If you’re worried about legacy, Jerry, why don’t you go the whole nine yards and admit Donna was right a half-decade ago?

History is (de)Bunk

I am soooo relieved.  The pension crisis is all but resolved.  San Diego fiscal failure is almost certainly now averted.  The SS San Diegotanic, only inches from the belly-ripping ice berg of municipal debt has abruptly changed course and now heads for safe and serene waters.  All, now, is well at last.  At least that’s what your Captain, Gentleman, who told all you passengers on his fiscal ship in last Sunday’s UT.   Thanks to the bold actions of his administration, San Diego (just forty-nine months after his taking office mind you, but a nothing in glacial time) has  enacted the needed reforms  to solve the pension crisis, reign in the costs of government and avoid the false salvation of bankruptcy. 

Indeed, to hear his Honor tell it, its actually been these false prophets of fiscal futility, these nattering nabobs of bankruptcy negativity, who have been holding the City back from the promised land.  “In my view, the bankruptcy con job is nearly as irresponsible as the schemes that dug us into a financial hole in the first place,” Sanders said.  And bravo to that.  It was most certainly that Mike Aguirre (remember him?) and his constant whining about the fact that the pension deficit was getting worse every year despite the claims of the Mayor and the council to the contrary, that meddlesome maniac Mike and his dropping the “B” word in polite conversation, that’s kept San Diego on the fiscal ropes.  It’s been people like Pat Shea—the Igor to Aguirre’s  Dr. Frankenstein building the monster of municipal bankruptcy—who have systematically derailed real change by—gasp—talking about bankruptcy as an option to the City’s woes:

“For too long, progress in closing San Diego’s structural budget deficit has been sidetracked by a disinformation campaign that contends, against all evidence, that the city would be better off if it filed for bankruptcy… But the truth is talk of bankruptcy impedes progress on real substantive pension reform, and it poisons the climate for thoughtful solutions to our structural deficit. “

That’s right.  It hasn’t been the wholesale unwillingness of the Council, the Mayor or the people of San Diego to face fiscal facts and embrace substantial cuts to services and significant increases sources of revenues that’s kept the city out of budgetary whack.  It’s been the discussion of bankruptcy.  Oh, to have back all those hours all of us in San Diego have wasted talking about the dreaded “B.”  Why, its gotten so we can’t even have a discussion around the family dinner table about American Idol without someone or other sidetracking the conversation with a detailed analysis of Orange County’s old bankruptcy filing.  It’s a wonder the Mayor and the Council have had time to get anything else done at all.

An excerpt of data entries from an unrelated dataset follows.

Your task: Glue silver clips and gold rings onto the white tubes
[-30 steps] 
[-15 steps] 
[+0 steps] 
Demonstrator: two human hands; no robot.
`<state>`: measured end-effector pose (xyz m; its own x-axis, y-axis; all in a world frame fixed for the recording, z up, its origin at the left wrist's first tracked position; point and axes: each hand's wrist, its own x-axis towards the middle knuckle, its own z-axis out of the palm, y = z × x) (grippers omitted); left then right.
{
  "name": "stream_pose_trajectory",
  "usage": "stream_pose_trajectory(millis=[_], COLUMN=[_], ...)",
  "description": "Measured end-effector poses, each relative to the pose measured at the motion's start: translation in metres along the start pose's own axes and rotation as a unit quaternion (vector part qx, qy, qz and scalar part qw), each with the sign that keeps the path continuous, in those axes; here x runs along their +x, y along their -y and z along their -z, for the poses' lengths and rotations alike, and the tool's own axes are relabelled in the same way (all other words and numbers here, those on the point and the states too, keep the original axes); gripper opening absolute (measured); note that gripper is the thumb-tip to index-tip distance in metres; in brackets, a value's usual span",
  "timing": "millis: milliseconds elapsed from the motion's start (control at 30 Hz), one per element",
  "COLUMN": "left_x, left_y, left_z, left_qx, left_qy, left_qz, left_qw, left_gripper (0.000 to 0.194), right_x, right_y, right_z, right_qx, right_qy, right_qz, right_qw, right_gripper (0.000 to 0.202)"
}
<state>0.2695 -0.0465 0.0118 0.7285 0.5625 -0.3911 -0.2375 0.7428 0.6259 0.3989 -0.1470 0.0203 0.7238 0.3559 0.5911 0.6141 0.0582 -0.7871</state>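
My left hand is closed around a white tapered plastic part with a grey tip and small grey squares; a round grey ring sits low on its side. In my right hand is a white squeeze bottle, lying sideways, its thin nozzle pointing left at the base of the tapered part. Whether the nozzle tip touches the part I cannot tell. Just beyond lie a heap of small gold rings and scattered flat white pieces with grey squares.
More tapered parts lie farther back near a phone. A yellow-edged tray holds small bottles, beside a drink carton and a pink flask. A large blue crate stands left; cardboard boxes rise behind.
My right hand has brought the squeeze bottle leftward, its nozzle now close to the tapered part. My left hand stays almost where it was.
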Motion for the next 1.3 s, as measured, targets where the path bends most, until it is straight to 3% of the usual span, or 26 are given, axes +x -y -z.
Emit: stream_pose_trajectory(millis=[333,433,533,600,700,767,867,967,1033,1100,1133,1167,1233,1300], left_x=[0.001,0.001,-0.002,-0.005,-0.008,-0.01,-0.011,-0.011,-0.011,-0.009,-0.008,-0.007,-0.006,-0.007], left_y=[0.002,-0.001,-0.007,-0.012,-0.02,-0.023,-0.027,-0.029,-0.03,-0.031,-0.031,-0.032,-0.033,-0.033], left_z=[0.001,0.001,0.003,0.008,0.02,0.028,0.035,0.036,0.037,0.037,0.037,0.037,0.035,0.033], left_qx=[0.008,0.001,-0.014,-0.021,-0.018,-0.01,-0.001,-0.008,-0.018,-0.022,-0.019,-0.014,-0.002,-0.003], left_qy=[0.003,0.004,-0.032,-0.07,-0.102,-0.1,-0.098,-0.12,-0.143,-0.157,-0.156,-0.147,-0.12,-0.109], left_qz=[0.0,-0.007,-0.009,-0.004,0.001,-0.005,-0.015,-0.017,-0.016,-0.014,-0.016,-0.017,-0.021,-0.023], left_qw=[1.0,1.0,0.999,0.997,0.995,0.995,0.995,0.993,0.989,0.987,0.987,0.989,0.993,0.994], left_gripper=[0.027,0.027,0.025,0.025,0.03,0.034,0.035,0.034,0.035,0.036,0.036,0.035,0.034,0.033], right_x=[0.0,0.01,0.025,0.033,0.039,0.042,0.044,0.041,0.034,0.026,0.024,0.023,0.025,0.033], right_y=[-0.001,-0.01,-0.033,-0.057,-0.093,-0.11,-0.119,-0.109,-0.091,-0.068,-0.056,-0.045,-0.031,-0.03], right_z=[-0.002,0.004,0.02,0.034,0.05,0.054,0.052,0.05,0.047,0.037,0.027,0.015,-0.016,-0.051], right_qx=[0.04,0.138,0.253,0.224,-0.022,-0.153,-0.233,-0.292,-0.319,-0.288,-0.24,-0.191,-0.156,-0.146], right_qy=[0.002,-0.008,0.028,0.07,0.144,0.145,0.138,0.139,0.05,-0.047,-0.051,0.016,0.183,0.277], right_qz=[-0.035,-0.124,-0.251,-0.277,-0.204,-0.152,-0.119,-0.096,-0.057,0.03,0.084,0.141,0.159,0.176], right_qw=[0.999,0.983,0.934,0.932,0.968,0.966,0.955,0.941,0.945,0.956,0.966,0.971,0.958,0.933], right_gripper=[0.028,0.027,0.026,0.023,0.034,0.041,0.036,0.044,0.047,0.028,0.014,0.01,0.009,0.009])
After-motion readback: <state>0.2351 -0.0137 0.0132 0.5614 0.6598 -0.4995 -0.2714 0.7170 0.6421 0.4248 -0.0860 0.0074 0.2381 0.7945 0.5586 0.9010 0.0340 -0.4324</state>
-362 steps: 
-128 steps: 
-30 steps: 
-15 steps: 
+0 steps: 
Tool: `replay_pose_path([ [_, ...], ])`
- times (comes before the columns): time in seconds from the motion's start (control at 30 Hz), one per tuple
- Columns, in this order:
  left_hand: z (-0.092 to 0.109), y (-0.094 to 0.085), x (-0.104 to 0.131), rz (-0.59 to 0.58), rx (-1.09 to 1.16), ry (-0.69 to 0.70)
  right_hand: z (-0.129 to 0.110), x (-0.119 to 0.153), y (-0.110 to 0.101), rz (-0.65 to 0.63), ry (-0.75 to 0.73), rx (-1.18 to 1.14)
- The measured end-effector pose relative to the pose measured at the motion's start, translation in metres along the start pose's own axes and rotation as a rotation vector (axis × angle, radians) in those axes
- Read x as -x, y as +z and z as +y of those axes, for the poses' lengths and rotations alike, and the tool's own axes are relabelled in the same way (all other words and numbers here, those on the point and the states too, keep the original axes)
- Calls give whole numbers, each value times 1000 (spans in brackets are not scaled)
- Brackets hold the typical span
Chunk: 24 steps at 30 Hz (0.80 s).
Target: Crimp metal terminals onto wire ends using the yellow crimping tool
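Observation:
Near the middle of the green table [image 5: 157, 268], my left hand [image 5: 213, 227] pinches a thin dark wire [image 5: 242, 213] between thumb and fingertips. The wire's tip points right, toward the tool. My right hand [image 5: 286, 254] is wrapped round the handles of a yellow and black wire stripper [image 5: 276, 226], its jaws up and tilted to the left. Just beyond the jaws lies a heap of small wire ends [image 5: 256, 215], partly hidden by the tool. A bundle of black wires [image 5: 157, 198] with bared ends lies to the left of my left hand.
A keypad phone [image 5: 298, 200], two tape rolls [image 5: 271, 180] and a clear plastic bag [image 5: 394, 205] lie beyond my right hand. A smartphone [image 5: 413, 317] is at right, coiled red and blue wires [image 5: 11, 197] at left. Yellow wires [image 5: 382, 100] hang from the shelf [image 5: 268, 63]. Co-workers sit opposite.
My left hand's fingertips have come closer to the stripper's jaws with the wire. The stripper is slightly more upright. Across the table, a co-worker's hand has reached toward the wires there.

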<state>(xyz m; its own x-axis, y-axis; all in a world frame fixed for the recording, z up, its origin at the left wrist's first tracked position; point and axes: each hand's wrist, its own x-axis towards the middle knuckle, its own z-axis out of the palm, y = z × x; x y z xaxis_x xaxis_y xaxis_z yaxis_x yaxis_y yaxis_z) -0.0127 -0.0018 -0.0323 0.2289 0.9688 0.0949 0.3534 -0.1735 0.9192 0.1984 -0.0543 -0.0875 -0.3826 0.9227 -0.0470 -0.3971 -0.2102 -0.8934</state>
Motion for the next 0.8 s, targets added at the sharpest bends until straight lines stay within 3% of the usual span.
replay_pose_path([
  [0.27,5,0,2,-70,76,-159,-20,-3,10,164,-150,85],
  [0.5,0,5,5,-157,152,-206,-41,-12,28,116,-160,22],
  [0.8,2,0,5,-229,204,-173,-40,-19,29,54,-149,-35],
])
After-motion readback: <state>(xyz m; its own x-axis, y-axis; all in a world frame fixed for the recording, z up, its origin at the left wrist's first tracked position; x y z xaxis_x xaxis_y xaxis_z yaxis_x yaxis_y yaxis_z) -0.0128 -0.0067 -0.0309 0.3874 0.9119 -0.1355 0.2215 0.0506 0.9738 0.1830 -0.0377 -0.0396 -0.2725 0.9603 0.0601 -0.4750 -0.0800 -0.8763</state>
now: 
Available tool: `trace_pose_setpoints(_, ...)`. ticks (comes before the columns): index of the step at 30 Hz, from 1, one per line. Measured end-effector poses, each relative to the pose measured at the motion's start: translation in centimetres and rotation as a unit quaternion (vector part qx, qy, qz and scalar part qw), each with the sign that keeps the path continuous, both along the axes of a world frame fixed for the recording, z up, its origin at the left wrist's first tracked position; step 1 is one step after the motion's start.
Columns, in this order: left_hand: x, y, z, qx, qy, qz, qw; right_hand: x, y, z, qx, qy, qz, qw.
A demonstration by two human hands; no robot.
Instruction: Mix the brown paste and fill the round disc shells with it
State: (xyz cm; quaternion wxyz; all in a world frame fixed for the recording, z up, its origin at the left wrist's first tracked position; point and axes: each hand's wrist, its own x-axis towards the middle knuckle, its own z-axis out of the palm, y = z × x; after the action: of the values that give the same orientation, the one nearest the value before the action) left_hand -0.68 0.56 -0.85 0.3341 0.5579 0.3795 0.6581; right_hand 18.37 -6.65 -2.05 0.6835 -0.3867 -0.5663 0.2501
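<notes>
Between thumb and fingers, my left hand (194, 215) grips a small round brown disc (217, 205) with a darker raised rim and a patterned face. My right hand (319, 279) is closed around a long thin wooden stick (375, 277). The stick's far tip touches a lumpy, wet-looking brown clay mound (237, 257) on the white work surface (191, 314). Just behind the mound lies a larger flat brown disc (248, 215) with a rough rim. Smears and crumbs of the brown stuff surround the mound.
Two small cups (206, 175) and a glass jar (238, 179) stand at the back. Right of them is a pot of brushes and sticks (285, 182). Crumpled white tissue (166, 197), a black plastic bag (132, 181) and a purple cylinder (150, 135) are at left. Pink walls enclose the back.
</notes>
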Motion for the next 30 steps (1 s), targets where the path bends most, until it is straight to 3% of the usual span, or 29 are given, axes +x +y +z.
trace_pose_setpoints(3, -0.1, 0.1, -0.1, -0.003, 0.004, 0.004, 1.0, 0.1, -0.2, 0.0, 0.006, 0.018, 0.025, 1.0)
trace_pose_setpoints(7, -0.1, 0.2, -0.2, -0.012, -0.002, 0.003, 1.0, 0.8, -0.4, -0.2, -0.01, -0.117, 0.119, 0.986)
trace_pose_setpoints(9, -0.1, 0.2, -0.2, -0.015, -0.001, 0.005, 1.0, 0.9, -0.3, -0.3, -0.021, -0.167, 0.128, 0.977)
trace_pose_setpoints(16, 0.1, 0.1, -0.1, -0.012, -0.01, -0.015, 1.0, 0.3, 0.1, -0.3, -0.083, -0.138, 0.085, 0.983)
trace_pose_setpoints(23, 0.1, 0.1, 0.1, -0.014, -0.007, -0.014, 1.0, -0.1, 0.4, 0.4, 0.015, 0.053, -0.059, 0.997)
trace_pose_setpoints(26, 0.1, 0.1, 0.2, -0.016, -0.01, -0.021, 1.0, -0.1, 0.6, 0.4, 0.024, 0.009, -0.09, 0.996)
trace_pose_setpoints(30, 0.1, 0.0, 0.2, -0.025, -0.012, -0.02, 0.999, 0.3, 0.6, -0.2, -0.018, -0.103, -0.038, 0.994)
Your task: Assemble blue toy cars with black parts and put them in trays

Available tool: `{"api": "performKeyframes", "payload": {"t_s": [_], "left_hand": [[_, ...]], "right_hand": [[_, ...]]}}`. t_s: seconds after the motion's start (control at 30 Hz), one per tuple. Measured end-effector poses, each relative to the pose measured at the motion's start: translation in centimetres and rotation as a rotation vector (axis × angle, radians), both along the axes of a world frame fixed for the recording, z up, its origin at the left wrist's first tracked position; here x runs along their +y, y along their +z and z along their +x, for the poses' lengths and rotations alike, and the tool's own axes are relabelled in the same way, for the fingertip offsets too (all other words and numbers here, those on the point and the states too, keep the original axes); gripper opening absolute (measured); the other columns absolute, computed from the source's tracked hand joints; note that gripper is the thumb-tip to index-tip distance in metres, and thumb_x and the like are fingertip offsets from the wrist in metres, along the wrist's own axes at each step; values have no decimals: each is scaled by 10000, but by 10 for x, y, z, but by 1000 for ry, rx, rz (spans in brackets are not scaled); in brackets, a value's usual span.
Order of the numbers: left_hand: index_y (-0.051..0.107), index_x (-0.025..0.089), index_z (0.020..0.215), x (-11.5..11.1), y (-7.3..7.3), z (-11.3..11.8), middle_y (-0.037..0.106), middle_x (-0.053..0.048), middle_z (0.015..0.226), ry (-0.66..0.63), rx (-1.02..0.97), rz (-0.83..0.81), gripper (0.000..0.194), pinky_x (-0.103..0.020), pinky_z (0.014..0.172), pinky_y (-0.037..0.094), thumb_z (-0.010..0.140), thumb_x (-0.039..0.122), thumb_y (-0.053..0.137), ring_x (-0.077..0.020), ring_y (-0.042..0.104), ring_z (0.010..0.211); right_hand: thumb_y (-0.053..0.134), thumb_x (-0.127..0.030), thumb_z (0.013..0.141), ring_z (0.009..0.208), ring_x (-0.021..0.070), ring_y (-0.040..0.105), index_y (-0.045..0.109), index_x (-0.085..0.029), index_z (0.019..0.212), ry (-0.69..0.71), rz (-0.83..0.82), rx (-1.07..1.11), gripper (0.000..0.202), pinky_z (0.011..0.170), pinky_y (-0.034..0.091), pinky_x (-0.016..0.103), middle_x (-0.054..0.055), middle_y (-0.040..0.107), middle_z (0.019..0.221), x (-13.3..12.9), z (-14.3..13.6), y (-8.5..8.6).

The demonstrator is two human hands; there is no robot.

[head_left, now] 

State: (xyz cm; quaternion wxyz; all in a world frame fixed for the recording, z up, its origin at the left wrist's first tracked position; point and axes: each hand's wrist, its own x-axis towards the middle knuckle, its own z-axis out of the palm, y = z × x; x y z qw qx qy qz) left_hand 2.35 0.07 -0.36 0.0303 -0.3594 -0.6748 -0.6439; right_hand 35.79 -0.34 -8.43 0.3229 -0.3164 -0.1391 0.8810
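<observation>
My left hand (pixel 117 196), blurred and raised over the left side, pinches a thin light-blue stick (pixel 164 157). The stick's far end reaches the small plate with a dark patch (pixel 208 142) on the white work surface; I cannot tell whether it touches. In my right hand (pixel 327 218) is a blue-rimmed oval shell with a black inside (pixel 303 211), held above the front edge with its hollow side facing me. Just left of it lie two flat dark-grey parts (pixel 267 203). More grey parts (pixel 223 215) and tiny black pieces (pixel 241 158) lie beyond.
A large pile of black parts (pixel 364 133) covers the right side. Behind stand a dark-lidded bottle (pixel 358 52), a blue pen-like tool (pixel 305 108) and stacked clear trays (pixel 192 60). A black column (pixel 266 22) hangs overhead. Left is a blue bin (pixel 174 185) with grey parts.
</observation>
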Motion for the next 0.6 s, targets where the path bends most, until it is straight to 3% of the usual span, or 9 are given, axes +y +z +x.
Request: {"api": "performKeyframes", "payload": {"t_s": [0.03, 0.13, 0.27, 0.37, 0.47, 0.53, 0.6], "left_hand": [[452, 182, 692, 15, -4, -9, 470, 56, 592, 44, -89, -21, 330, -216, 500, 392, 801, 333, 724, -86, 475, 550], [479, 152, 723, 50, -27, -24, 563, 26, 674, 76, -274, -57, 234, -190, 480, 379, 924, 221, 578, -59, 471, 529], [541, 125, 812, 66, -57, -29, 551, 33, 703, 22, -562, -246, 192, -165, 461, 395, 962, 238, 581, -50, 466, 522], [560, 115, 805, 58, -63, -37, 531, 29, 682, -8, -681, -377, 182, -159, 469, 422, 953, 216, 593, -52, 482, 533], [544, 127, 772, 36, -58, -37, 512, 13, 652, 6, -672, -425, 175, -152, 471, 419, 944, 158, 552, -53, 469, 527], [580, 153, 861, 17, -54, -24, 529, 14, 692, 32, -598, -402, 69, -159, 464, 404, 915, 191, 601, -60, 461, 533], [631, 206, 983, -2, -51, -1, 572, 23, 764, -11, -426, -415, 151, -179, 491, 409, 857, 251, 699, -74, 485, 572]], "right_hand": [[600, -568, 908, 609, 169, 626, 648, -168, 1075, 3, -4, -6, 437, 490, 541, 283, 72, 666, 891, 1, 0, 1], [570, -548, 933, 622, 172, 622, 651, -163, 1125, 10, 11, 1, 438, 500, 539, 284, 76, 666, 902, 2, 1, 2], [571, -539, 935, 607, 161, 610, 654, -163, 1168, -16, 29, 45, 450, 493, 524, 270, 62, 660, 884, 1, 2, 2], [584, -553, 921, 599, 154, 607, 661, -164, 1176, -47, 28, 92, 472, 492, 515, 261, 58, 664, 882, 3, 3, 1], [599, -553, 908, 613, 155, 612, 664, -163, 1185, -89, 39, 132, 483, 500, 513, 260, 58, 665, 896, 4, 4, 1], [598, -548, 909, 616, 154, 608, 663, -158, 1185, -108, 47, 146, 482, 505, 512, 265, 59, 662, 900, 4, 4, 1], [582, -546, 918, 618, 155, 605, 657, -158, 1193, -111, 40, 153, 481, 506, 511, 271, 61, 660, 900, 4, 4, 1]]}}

Just one small point, though.  What is it that has changed since I talked about the danger of bankruptcy  here, here, here or even here that has actually changed in real terms over the Mayor’s watch?   How is the city budget and the pension plan on a truly more sustainable path than it was when Dick “Such a Lousy Thing to Happen To Such A Nice Guy” Murphy was being run out of town on a rail?  But, of course, as the Mayor says, any lingering fiscal unpleasantries  should be laid at doorstep of those suggesting a discussion of Plan B. 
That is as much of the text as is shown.